**EXERCISE GOAL**. Whenever a line below holds the word "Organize", count it; please give only the final number.

=== Begin Enclosure ===

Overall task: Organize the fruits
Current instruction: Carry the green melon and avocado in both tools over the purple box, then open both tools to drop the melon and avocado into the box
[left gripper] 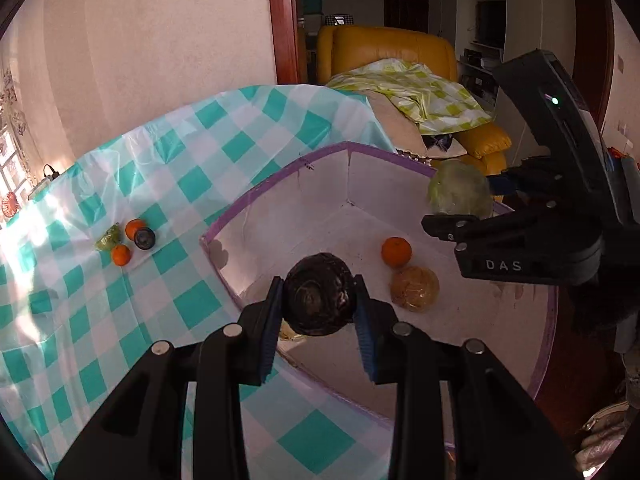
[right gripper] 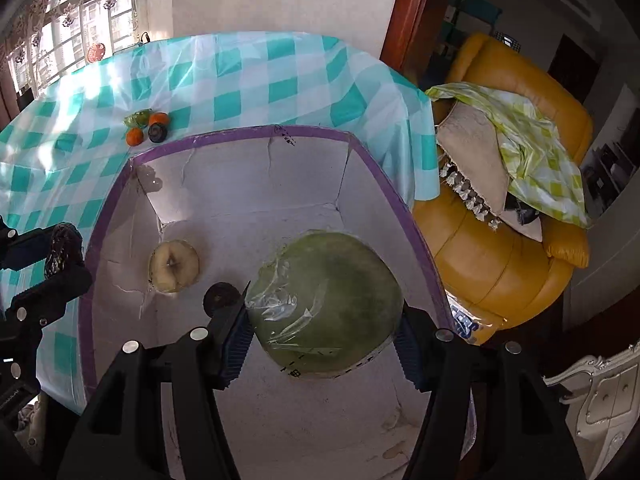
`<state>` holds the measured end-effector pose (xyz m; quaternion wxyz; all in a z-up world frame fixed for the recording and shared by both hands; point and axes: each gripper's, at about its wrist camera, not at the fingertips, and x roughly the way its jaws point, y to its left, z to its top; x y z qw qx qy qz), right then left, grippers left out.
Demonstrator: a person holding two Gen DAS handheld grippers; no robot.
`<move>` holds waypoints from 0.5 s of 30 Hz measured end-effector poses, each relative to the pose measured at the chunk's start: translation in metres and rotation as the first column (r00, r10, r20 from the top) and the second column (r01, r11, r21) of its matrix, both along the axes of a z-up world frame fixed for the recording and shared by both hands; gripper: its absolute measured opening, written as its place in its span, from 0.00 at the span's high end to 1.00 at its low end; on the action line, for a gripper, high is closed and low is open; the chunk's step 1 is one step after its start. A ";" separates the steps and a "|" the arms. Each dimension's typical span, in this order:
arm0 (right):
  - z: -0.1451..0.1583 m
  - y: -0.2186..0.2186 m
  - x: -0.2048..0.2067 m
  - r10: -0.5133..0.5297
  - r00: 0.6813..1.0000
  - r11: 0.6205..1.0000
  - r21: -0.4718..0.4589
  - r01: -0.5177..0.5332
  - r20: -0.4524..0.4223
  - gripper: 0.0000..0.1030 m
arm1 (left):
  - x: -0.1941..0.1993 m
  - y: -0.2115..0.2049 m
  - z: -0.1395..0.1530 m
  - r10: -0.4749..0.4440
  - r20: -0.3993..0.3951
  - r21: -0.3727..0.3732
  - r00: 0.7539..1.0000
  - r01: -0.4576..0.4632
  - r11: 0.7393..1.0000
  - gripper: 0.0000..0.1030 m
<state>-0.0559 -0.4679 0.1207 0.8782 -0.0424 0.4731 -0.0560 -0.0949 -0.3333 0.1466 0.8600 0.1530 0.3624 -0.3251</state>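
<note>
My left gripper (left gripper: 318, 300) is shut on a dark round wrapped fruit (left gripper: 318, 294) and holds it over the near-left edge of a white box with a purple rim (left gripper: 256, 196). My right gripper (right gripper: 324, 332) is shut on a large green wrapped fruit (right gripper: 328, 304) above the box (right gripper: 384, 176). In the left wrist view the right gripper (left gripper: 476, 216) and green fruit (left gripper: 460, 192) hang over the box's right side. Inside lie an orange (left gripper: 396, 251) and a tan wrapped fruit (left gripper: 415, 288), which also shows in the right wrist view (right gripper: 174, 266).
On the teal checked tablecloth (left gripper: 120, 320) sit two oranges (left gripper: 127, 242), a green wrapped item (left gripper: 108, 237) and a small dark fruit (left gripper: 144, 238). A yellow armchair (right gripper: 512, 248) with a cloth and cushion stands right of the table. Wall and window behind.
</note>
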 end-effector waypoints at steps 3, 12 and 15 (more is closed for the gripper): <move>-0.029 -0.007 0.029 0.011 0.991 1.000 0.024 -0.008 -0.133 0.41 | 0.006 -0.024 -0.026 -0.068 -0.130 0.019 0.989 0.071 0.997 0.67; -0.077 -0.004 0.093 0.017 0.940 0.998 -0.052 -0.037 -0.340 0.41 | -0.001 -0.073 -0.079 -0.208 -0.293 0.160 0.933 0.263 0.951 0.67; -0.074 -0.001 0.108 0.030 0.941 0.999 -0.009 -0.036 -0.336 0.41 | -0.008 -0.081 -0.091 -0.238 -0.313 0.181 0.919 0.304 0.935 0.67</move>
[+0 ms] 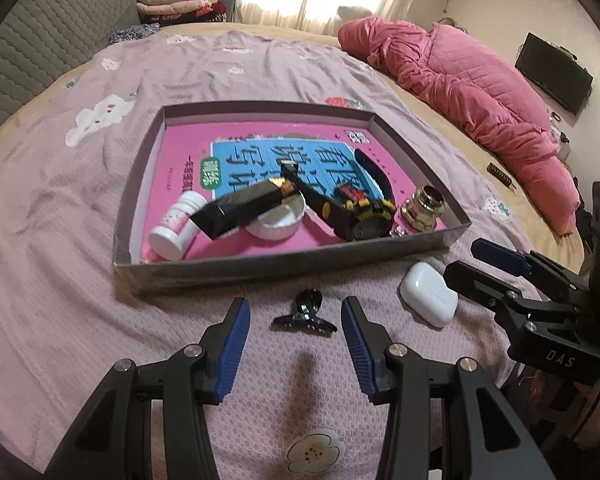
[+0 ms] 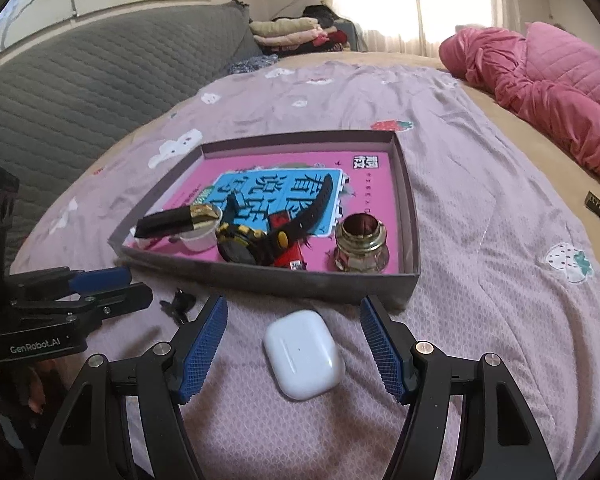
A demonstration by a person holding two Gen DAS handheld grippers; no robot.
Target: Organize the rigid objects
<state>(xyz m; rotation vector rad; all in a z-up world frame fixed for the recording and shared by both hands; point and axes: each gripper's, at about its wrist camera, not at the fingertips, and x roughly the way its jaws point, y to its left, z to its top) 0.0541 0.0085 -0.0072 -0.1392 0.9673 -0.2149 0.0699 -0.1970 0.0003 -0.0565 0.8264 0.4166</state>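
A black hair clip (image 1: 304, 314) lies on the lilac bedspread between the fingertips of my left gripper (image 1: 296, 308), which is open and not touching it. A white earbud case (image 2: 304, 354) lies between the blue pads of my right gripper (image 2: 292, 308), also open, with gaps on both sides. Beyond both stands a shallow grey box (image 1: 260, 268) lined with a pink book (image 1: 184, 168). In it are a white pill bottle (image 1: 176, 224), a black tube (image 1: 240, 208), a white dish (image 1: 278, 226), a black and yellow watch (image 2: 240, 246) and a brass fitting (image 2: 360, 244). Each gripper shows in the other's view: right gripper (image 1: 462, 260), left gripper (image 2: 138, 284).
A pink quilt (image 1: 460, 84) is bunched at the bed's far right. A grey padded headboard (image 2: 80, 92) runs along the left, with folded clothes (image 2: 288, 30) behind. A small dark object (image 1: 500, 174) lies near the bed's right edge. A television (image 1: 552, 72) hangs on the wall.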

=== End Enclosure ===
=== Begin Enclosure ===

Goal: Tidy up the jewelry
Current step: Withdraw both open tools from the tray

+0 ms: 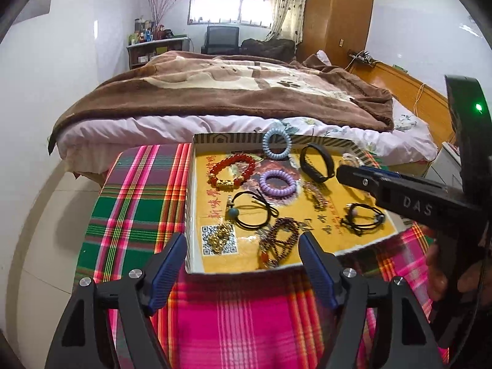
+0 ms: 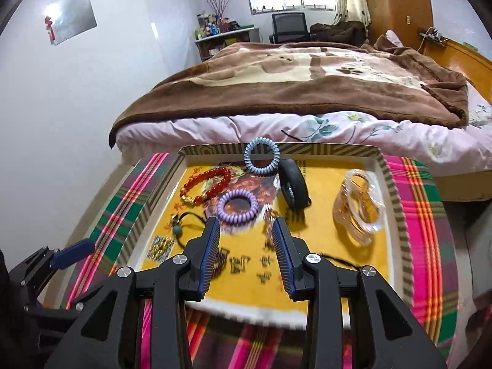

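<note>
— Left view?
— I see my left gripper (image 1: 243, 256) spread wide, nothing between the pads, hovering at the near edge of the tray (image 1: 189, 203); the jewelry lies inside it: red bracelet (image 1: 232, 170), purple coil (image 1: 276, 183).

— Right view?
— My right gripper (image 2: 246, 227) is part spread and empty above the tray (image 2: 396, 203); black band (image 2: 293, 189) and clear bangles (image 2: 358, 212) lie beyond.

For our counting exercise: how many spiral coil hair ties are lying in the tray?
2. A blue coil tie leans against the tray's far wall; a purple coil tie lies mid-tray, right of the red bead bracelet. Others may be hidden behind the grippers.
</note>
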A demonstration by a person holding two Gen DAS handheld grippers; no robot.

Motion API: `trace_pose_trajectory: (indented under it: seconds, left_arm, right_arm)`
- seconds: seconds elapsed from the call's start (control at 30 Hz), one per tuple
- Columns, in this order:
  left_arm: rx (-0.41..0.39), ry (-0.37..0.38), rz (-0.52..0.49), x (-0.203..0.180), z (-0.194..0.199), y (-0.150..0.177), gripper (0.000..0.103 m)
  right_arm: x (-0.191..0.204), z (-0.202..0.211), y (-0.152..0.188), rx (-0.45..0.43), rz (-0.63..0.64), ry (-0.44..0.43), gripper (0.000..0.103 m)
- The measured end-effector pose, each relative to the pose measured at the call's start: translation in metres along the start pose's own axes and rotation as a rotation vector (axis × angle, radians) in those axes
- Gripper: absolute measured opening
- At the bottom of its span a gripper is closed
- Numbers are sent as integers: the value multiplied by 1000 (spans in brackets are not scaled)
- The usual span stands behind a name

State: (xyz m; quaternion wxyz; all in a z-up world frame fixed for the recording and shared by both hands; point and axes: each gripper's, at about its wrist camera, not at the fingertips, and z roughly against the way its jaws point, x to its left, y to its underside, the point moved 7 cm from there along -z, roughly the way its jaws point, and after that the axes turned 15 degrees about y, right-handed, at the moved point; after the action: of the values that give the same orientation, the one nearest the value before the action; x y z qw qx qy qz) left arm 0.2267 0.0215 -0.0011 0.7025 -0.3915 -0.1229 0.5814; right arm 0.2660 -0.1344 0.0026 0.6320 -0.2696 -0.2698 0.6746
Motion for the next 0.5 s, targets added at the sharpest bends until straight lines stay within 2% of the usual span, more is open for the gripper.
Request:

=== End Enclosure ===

**RESULT FOR THIS TASK**. 2